--- WHAT THIS TASK INVOLVES ---
Return the lines below exactly, from the first line to the line that contains "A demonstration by". Leave out pictures.

____________

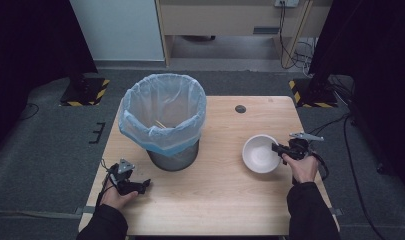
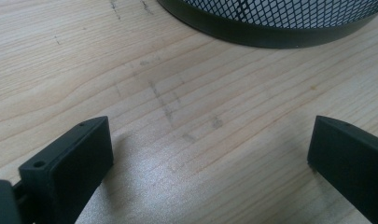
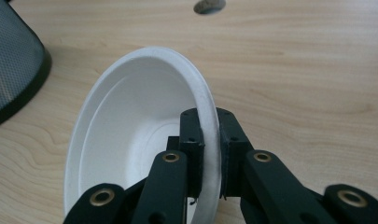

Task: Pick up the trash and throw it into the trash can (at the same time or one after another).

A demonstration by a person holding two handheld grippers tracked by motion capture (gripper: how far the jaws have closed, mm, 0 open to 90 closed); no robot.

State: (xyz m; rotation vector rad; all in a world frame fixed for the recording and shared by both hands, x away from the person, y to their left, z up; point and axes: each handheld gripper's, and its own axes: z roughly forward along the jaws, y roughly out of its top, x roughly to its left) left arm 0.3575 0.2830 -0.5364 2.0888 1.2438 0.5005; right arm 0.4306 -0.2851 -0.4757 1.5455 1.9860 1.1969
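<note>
At right of frame: right claw (image 3: 210, 154) clamped on the rim of the white round paper bowl (image 3: 130, 140), tilted above the pale wooden worktop (image 1: 215, 180).
Left claw (image 2: 210, 158): spread wide, holding nothing.
Done: bowl gripped.
Left: likely carrying it to the black mesh bin with blue liner (image 1: 162, 117), upper left.

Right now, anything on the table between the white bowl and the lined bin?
Nothing visible. The right hand-held gripper is shut on the rim of the white bowl, and the stretch of table between it and the bin is bare wood. The left hand-held gripper sits open on the bin's near left, off that line.
</note>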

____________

--- REPLY TO THE EXERCISE ---
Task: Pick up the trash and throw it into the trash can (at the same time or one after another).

A demonstration by a person holding two handheld grippers tracked by motion capture (gripper: how far the jaws have closed, mm, 0 open to 90 closed); no robot.

That completes the response to the exercise.